INSTRUCTIONS TO FOLLOW:
Which lines belong in your copy? Those from the start of the data through the line with "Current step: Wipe", exactly as written, without any pictures.

SOURCE DATA:
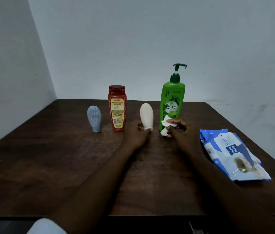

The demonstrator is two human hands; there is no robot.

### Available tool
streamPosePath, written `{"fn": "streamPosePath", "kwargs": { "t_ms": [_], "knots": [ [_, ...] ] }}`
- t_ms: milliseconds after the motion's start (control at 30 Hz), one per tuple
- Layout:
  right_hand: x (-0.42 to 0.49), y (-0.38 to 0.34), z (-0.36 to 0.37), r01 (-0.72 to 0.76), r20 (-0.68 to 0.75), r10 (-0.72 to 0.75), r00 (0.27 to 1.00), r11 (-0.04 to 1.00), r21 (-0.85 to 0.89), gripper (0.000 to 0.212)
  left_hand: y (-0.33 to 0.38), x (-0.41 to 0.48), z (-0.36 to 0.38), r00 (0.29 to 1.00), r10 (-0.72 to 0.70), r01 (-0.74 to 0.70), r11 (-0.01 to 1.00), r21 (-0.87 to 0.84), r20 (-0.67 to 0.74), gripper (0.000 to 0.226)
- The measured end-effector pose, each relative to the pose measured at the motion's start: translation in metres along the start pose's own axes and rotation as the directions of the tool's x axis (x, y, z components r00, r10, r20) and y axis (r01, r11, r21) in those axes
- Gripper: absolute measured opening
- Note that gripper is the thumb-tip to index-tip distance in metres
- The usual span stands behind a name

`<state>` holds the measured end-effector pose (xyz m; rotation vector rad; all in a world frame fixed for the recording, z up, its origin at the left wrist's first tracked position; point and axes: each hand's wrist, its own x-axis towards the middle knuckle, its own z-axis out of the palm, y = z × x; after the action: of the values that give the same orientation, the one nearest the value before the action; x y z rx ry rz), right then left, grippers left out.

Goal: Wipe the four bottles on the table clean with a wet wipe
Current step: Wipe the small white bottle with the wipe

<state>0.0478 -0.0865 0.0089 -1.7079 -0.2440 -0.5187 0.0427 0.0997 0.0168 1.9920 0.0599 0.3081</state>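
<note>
A: What are the hands doing?

B: The left hand [137, 134] is gripping the white bottle [146, 118] round its lower end, with the fingers curling about it. The right hand [178, 129] is pinching a crumpled wipe [165, 126] between thumb and fingers.

A: Where is the wipe sitting?

B: It is lying at the lower front of the green bottle [172, 105], close to the desk [49, 157]. I cannot tell whether it is pressing on the plastic or only hanging just before it.

A: And the bottles?

B: All four are standing upright in a row across the far half of the desk. From the left, the blue bottle [94, 121] is resting cap-down, and the red bottle [117, 108] is standing just beside it. The white bottle is next, also cap-down. The green bottle, with its pump, is rising tallest.

A: Anything else?

B: A blue-and-white pack [231, 154] is lying flat near the right edge, apart from the bottles and beside the right forearm. Pale specks are showing on the dark wood around the hands.
</note>
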Motion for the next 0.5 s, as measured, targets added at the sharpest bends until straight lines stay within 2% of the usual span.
{"fn": "streamPosePath", "kwargs": {
  "t_ms": [67,133,267,367,500],
  "knots": [
    [-0.004,-0.008,0.002,-0.025,0.005,0.024,1.0,0.996,0.085,0.018,0.003,-0.011,-0.009,0.996,-0.036,0.049,0.986,-0.157,0.082,0.026],
    [-0.006,-0.018,0.004,-0.011,0.005,0.01,1.0,0.995,0.099,0.023,0.004,-0.022,-0.015,0.983,-0.074,0.124,0.941,-0.314,0.167,0.032],
    [-0.016,-0.044,0.006,0.153,0.03,-0.152,0.988,0.988,-0.023,0.041,-0.001,-0.037,-0.021,0.97,-0.052,0.172,0.838,-0.517,0.239,0.037],
    [-0.03,-0.057,0.013,0.268,0.097,-0.259,0.961,0.959,-0.092,0.039,-0.003,-0.044,-0.019,0.965,0.003,0.168,0.759,-0.629,0.261,0.031],
    [-0.04,-0.065,0.016,0.5,0.161,-0.473,0.866,0.806,-0.316,0.033,0.001,-0.047,-0.015,0.966,0.048,0.151,0.699,-0.699,0.256,0.032]
  ]
}}
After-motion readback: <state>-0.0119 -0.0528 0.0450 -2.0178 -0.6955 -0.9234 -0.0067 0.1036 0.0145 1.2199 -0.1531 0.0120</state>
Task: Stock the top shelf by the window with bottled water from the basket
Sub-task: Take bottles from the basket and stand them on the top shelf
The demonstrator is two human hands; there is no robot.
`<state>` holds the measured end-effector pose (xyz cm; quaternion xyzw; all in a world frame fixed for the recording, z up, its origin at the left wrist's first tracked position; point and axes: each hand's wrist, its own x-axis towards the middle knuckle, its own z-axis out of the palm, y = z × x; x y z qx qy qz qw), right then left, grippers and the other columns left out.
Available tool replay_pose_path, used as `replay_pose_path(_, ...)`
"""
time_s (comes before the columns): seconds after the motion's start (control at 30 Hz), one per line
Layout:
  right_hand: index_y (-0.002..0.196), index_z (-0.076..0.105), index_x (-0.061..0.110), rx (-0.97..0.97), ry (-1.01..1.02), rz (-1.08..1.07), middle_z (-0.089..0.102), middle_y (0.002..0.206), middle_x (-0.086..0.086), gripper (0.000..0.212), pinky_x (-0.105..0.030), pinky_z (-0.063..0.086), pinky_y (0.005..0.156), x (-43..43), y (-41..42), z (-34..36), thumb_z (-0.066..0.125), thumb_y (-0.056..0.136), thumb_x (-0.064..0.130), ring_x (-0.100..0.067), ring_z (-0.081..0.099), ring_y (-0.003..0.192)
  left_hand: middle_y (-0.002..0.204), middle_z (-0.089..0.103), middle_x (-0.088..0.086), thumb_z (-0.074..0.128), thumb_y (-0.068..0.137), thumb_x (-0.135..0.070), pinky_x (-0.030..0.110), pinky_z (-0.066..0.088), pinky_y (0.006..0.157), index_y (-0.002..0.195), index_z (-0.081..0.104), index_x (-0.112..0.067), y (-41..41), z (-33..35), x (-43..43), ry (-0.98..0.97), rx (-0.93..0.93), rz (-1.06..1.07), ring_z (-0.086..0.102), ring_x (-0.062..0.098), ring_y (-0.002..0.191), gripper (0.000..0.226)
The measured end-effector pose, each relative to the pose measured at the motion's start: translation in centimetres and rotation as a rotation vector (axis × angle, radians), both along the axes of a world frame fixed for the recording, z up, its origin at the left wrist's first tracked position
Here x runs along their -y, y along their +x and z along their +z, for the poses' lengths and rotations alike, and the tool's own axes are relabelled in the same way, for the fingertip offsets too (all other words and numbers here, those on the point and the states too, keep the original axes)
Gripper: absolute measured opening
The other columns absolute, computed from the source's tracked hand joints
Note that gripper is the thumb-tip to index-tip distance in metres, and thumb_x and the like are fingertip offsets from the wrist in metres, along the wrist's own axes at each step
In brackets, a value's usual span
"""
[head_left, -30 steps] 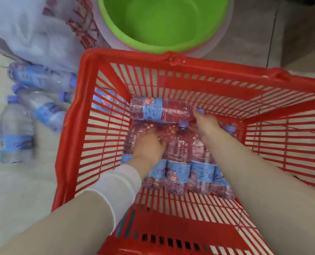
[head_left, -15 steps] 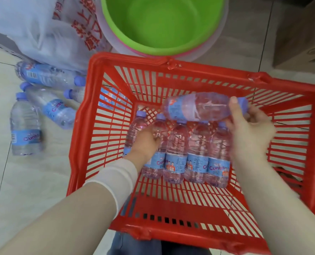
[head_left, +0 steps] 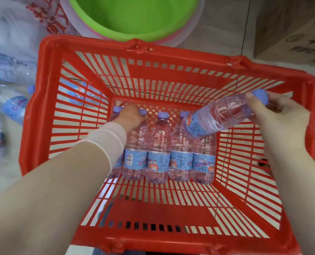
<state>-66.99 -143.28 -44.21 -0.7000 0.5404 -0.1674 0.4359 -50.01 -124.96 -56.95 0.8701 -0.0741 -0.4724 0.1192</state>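
The right hand [head_left: 278, 122] holds 1 lifted bottle [head_left: 213, 118] at the right of the frame, with thumb and fingers wrapped round its neck just below the purple cap. That bottle hangs tilted, clear above the floor of the basket [head_left: 97, 43]. Its cap points to the upper right and its base down to the lower left, over the right end of the row of bottles [head_left: 158, 142].

The row is 5 bottles lying flat side by side on the basket bottom at centre frame. Their long axes run up the frame, with caps toward the top and bases toward the bottom.

The left hand [head_left: 131, 115] is down inside the basket, lying over the necks of the 2 bottles at the left end of the row. Its fingers bend down out of sight, so I cannot tell whether it has closed round a neck.

The coming move, I judge, turns on that left end. The necks lie right under the left hand, which is much the nearer, and the bodies run back beneath its forearm. A lift by the neck would bring a bottle out cap first.

The shelf is not in view. Outside the basket are a green basin [head_left: 134, 15] at top centre, loose bottles [head_left: 14, 107] on the floor at the left edge, and a cardboard box [head_left: 300, 39] at upper right
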Motion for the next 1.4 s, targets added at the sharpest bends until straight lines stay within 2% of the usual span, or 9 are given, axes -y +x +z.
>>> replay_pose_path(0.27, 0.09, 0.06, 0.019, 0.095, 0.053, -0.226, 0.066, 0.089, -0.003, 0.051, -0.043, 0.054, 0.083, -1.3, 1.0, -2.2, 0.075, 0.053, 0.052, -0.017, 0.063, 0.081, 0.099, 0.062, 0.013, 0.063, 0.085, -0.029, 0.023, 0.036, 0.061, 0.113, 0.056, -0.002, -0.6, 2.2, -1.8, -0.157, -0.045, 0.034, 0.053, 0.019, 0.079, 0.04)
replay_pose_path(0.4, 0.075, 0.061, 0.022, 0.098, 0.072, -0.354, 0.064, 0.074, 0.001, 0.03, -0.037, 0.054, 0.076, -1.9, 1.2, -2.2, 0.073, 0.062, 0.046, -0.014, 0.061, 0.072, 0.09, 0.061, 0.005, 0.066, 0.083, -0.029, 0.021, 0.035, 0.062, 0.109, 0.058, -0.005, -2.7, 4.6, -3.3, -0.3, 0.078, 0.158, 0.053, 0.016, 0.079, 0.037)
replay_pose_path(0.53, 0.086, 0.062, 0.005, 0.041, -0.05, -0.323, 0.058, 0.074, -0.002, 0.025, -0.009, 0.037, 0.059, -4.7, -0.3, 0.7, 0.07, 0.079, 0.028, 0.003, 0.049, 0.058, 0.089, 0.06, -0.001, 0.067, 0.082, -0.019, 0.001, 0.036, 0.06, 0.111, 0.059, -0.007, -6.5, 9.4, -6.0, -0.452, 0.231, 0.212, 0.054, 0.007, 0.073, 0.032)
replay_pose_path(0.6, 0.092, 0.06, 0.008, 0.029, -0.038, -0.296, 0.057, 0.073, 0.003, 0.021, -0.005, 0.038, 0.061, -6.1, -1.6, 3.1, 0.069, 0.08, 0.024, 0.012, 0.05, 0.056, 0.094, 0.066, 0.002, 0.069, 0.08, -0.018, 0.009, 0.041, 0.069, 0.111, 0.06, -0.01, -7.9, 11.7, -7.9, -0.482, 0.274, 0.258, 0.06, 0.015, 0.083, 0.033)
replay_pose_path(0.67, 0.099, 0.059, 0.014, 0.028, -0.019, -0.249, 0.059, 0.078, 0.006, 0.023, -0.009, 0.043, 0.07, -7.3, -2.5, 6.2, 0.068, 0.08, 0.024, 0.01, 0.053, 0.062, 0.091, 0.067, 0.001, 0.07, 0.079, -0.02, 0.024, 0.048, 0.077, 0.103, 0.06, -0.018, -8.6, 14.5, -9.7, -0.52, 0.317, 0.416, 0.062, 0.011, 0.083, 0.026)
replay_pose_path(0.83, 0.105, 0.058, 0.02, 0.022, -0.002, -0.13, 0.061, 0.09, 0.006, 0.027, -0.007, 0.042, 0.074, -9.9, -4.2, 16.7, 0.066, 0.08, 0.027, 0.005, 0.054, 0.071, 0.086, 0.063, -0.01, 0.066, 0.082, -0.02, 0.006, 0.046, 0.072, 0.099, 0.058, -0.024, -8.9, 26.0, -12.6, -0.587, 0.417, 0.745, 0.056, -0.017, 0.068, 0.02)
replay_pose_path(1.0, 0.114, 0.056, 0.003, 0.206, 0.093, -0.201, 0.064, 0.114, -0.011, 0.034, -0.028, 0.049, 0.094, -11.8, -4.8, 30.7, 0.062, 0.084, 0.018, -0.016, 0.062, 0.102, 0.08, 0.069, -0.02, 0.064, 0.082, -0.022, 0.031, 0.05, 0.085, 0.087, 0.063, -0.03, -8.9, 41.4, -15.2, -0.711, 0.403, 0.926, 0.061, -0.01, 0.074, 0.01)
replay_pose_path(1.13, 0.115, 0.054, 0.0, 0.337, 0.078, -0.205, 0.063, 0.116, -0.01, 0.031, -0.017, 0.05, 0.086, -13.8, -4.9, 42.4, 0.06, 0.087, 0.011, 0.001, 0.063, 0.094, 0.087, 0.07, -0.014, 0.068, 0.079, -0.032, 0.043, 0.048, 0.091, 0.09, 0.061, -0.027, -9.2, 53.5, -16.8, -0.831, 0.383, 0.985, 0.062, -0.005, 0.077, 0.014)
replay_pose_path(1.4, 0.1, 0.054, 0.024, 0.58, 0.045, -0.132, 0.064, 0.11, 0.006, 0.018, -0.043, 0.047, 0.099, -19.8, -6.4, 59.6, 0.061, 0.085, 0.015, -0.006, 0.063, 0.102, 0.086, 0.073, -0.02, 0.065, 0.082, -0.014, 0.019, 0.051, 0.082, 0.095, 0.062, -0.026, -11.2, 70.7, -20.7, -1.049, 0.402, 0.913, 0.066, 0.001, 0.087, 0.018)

PROBLEM SOLUTION:
The demonstrator is two human hands; there is no robot.

### Available tool
streamPosePath, written `{"fn": "streamPosePath", "kwargs": { "t_ms": [_], "knots": [ [_, ...] ] }}`
- t_ms: milliseconds after the motion's start (control at 30 Hz), one per tuple
- Layout:
  right_hand: x (-0.42 to 0.49), y (-0.38 to 0.34), z (-0.36 to 0.37), r01 (-0.72 to 0.76), r20 (-0.68 to 0.75), r10 (-0.72 to 0.75), r00 (0.27 to 1.00), r11 (-0.04 to 1.00), r21 (-0.85 to 0.89), gripper (0.000 to 0.212)
  left_hand: y (-0.33 to 0.38), x (-0.41 to 0.48), z (-0.36 to 0.38), r00 (0.29 to 1.00), r10 (-0.72 to 0.70), r01 (-0.74 to 0.70), r11 (-0.01 to 1.00), r21 (-0.87 to 0.84), r20 (-0.67 to 0.74), gripper (0.000 to 0.226)
- The measured end-effector pose, each relative to the pose measured at the motion's start: translation in metres along the start pose's own axes and rotation as the directions of the tool's x axis (x, y, z components r00, r10, r20) and y axis (r01, r11, r21) in those axes
- Gripper: absolute measured opening
- Note that gripper is the thumb-tip to index-tip distance in metres
- The usual span stands behind a name

`<state>` holds the measured end-effector pose (xyz m; rotation vector rad; all in a world frame fixed for the recording, z up, its origin at the left wrist's first tracked position; point and axes: each hand's wrist, its own x-axis towards the middle knuckle, its own z-axis out of the palm, y = z × x; after the action: of the values that give the same orientation, the one nearest the value before the action; x y z rx ry rz), right then left, grippers left out.

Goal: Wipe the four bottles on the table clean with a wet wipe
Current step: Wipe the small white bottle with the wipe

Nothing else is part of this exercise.